Contributed Talk
in
Workshop: Machine Learning with Guarantees
Vatsal Sharan, "Sample Amplification: Increasing Dataset Size even when Learning is Impossible"
Vatsal Sharan
[
Abstract
]
Abstract:
Given data drawn from an unknown distribution, $D$, to what extent is it possible to ``amplify'' this dataset and faithfully output a larger set of samples that appear to have been drawn from $D$? We formalize this question as follows: an $(n,m)$ amplification procedure takes as input $n$ independent draws from an unknown distribution $D$, and outputs a set of $m > n$ ``samples'' which must be indistinguishable from $m$ samples drawn i.i.d. from $D$. We consider this sample amplification problem in two fundamental settings: the case where $D$ is an arbitrary discrete distribution supported on $k$ elements, and the case where $D$ is a $d$-dimensional Gaussian with unknown mean, and fixed covariance matrix.

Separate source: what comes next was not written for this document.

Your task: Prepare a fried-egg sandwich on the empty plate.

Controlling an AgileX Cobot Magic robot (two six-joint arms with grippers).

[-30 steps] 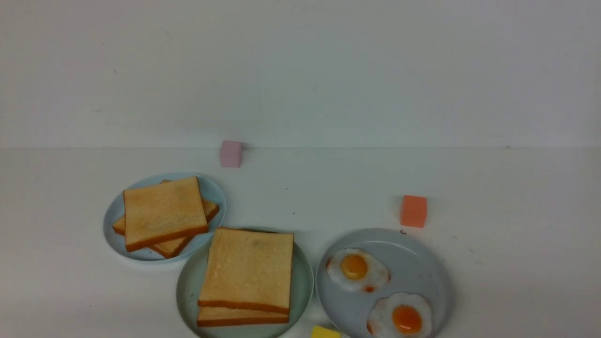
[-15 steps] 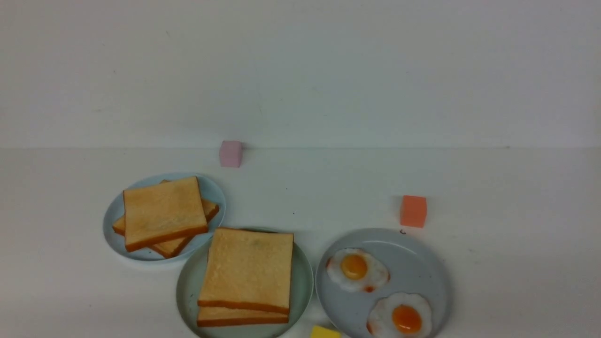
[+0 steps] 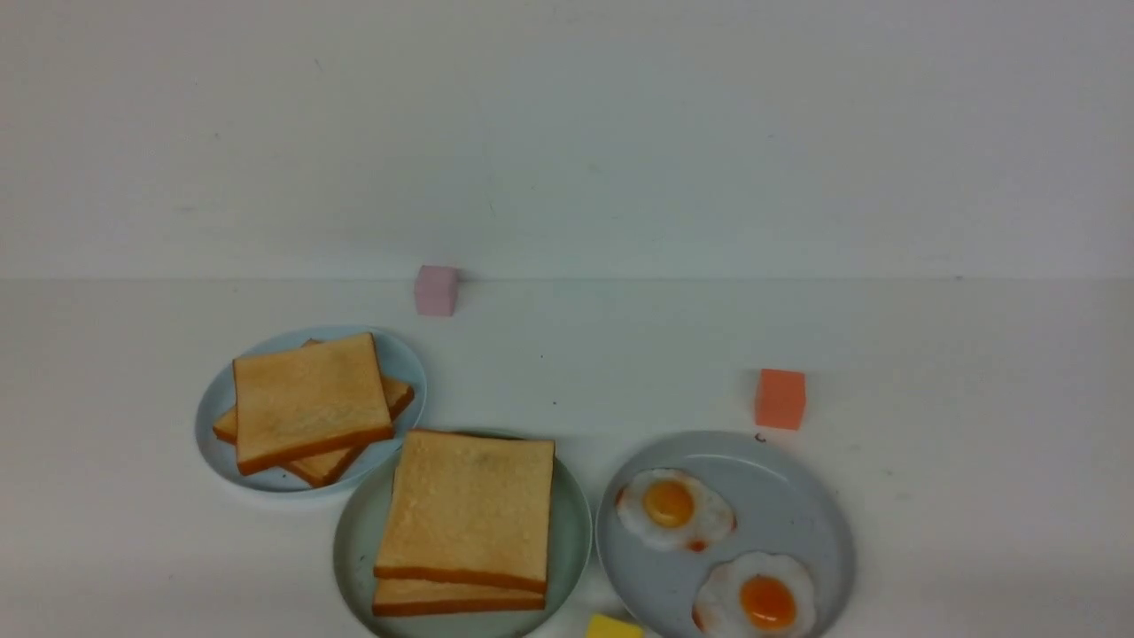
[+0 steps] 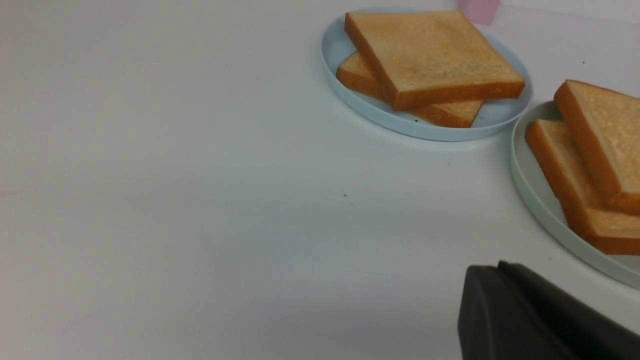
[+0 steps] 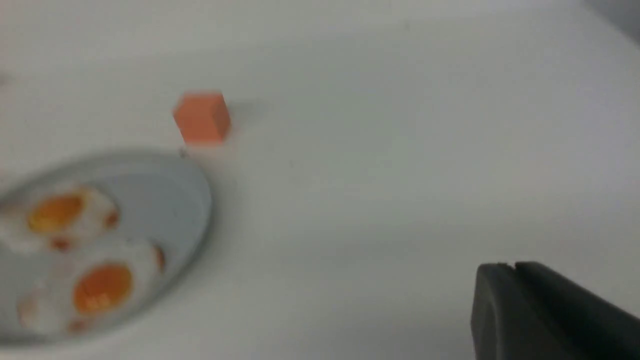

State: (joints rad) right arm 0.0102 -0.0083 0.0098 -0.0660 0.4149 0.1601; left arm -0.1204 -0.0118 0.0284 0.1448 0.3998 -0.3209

Perhaps surprisingly, we show a valid amplification procedure exists for both of these settings, even in the regime where the size of the input dataset, $n$, is significantly less than what would be necessary to learn distribution $D$ to non-trivial accuracy. We also show that our procedures are optimal up to constant factors. Beyond these results, we also formalize a number of curious directions for future research along this vein.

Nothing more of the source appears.